Reato di clandestinità. Il M5S chiede; la base risponde: si abroghi

par Daniel di Schuler
martedì 14 gennaio 2014

Una decisone da applaudire? Forse; ma quella che si è esercitata ieri non è certo stata democrazia.

“Domani 14 gennaio sarà votata in Senato la legge sulle 'depenalizzazioni' che ha al suo interno la disposizione che abolisce il 'reato di clandestinità. Si chiede a tutti gli iscritti certificati al 30/06/2013 il parere vincolante sul voto che il gruppo parlamentare del Senato dovrà esprimere sul 'reato di clandestinità”.

Con queste parole il blog di Grillo ha chiesto alla base del M5S di votare sull’abrogazione del reato di clandestinità. I militanti hanno poi espresso in modo chiaro il proprio parere: alle 17, quando è stata chiusa la votazione iniziata alle 10 del mattino, 15.839 di loro avevano votato per l’abrogazione del reato e 9.093 per il suo mantenimento. Domani (oggi) i senatori del M5S sapranno dunque come comportarsi, nel perfetto rispetto della volontà popolare.

Questa sì che è democrazia diretta. Anzi, direttissima.

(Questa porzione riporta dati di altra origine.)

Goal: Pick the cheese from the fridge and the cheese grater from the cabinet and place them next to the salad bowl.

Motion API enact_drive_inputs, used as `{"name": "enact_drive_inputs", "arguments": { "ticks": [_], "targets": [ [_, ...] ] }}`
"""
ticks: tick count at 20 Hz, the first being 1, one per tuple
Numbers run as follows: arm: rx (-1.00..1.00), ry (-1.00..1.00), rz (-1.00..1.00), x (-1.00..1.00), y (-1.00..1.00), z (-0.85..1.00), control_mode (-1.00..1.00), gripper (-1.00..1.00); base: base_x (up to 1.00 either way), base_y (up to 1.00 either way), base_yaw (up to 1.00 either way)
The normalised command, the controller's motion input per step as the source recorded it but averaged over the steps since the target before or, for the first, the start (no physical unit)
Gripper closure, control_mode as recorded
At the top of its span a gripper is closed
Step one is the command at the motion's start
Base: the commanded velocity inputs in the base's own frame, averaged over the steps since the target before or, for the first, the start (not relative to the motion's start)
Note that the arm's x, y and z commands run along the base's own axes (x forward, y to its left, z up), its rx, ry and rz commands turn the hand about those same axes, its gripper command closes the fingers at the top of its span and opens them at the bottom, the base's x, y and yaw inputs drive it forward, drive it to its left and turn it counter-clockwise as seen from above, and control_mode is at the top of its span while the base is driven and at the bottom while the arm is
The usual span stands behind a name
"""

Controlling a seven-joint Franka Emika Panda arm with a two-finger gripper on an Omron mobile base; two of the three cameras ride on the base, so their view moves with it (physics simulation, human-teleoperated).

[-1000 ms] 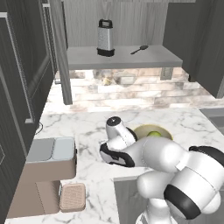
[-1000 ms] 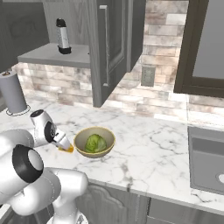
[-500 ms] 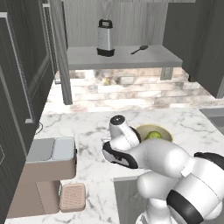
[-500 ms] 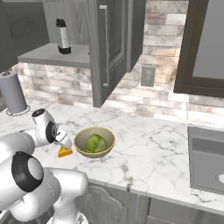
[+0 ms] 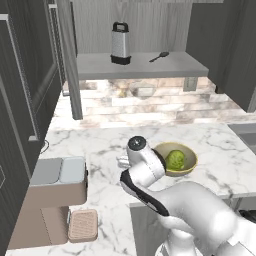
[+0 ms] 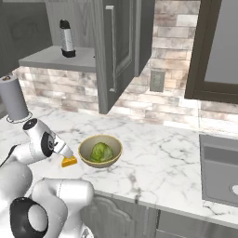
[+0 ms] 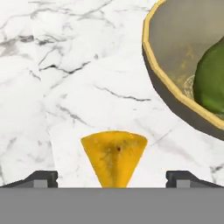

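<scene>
Cheese (image 7: 113,155) on counter (image 7: 65,87) beside salad bowl (image 7: 175,94), tool (image 7: 111,177) open

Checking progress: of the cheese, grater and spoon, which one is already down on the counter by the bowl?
The cheese, the yellow-orange wedge lying beside the salad bowl. The cheese grater and spoon sit on the cabinet shelf.

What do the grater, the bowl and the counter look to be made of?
Grater: probably brushed metal, a silver-grey body with a dull sheen; black handle and base look like plastic. Bowl: matte tan-yellow, perhaps ceramic or wood; no gloss, so it stays open. Counter: polished marble or a marble-look slab, white with grey veining.
</scene>
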Motion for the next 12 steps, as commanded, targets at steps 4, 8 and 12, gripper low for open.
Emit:
{"name": "enact_drive_inputs", "arguments": {
  "ticks": [4,8,12],
  "targets": [
    [0.00,-0.18,0.10,-0.37,-0.04,0.67,-1.00,-1.00,0.00,0.00,0.00],
    [0.01,-0.04,0.12,-0.40,-0.21,0.87,-1.00,-1.00,0.00,0.00,0.00],
    [0.05,0.10,0.04,-0.07,-0.46,0.88,-1.00,-1.00,0.00,0.00,0.00]
  ]
}}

No. Questa è una schifezza bella e buona. E non mi riferisco alle polemiche, che pure vi sono state, anche tra i militanti ed i rappresentanti grillini, per la mancanza di un chiaro dibattito sull’argomento all’interno del movimento, né al fatto che la consultazione sia avvenuta senza il minimo preavviso e sia durata solo sette ore per di più scelte tra quelle che dovrebbero essere lavorative, per la maggioranza degli italiani, Non mi riferisco neppure alle solite accuse, che pure si sono ripetute, di poca trasparenza nelle operazioni di voto.

A disgustarmi è una formazione politica dove, tranne le scelte dei duumviri fondatori, tutto può esser messo in questione; dove si lascia che l'umore della base possa decidere con un click di provvedimenti tali da definire o sfigurare un'intera società.

Non importa che poi gli elettori grillini abbiano espresso un parere ampiamente condivisibile; è rivoltante il solo fatto che si ritenga che il voto dei parlamentari su una simile questione, eticamente fondante, debba dipendere da altro che dalla loro coscienza. Peggio; che non esista un sistema di valori irrinunciabili, su cui la posizione del movimento sia chiara, univoca e irrevocabile.

Domani, magari dopo un crimine particolarmente efferato, si farà anche un referendum sulla pena di morte? Dopodomani, magari dopo una campagna stampa come quella che qualche anno fa fece di ogni romeno uno stupratore, uno sull'apertura di campi di detenzione preventiva per minoranze notoriamente pericolose?

E qualcuno pensa che questa sia la democrazia? L’esecuzione puntuale, incondizionata, della volontà popolare, comunque formatasi (e già: se i giornalisti sono tutti o quasi dei poco di buono, in base a quali informazioni, fornite da chi, decide l’illuminata base grillina?), su qualunque tema?

No. La democrazia è, perlomeno da Tocqueville e Mills in poi, l’insieme delle regole che pone un limite alla maggioranza; delle norme a che impediscono al suo volere di trasformarsi in potere dittatoriale.

Una democrazia che non abbia alla propria base un sistema di valori indipendenti dalla momentanea volontà della maggioranza, difesi sempre e comunque, validi sempre, non è tale.

E’ il governo della massa, manovrata dal demagogo, che Polibio chiamavano oclocrazia. E’ il populismo bello e buono messo in scena anche ieri dal M5S. E’, con il suo condimento d’astio nei confronti dei dissidenti e l’assoluta fedeltà ai capi, l’anticamera di ogni totalitarismo.